It’s the middle of October and that means that the holiday season is officially upon us. The leaves on the trees have changed and before we know it, Connecticut will be covered in snow. You have driven your way through several winters, but your new teen driver hasn’t.
You are nervous about your child hitting the streets of Waterbury once the weather changes. Before they head out, you want to ensure that your teen is ready for all of the possible conditions and challenges winter can bring.
Maintaining the car
Winter impacts more than just driving skill. The bitter weather impacts vehicles themselves. Have your teen get in the habit of looking the car over and prepping before driving.
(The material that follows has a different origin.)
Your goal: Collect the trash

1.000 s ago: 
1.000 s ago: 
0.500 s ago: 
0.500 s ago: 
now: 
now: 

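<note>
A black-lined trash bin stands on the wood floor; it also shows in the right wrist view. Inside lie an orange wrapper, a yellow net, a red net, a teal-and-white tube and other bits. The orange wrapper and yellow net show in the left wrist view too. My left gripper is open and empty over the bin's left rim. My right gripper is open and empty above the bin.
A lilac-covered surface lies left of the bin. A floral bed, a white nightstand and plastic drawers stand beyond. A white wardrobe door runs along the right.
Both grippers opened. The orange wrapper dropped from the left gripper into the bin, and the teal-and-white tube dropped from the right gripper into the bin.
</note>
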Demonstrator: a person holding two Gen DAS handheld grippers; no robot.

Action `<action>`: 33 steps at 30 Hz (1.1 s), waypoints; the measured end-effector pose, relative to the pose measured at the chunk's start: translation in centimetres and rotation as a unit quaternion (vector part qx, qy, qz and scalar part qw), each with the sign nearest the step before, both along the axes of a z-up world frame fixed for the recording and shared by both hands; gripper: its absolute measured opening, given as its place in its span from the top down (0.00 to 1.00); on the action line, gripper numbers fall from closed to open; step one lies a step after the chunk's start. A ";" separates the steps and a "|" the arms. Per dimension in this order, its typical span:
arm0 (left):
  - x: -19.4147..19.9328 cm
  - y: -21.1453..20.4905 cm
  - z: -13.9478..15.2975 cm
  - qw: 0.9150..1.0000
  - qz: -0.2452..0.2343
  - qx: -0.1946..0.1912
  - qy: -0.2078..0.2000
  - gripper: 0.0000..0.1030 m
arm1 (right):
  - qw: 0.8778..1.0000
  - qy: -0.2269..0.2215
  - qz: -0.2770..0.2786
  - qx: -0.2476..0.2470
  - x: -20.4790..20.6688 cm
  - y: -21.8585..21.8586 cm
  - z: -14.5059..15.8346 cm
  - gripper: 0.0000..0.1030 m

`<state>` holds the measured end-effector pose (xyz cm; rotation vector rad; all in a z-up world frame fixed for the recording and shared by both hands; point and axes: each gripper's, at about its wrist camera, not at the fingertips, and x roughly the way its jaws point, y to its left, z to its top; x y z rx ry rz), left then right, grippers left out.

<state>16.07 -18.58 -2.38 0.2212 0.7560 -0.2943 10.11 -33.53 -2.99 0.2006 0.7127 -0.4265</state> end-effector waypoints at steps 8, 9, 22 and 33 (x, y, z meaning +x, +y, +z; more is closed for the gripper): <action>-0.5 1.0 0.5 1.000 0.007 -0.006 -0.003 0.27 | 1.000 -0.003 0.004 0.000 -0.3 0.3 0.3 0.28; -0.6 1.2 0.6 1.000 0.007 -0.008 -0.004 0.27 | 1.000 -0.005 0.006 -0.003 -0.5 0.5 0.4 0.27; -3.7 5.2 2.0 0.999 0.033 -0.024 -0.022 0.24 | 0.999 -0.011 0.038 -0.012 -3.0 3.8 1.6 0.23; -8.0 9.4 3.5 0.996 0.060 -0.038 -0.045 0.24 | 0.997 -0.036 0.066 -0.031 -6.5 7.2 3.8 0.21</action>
Have them:
- Give the engine time to warm up before driving
- Make sure the windows have been scraped and are clear
- Check the tires to ensure they are properly inflated and have substantial threading
- Keep the gas tank at the at least half- full
- Pack a road kit in case of emergency
- Carry an ice scrapper and small shovel
These habits are great for winter, but may be something you encourage your teen to continue to do year-round.
Handling the car
As you know, driving in the winter requires a completely different skill-set than driving in summer months. Your child certainly heard this while learning how to drive, but it will be important to remind them of these skills. Talk to them about how to handle the car in different conditions. Some important tips to remember include:
- Slowing down and speeding up gradually
- Driving at decreased speeds
- Keeping a larger following distance between cars
- Avoiding abrupt stops
- Turning into a skid if the car starts to spin or slide
- Avoiding spinning the wheels
- Turning hazard lights on in low-visibility conditions
Encourage your teen to always check the weather before hitting the road. It would be good to take them out to practice in a parking lot or other open area once the snow starts to fall. Also, don’t forget to prepare them for what they should do if they are ever in an accident. You can never prepare too much.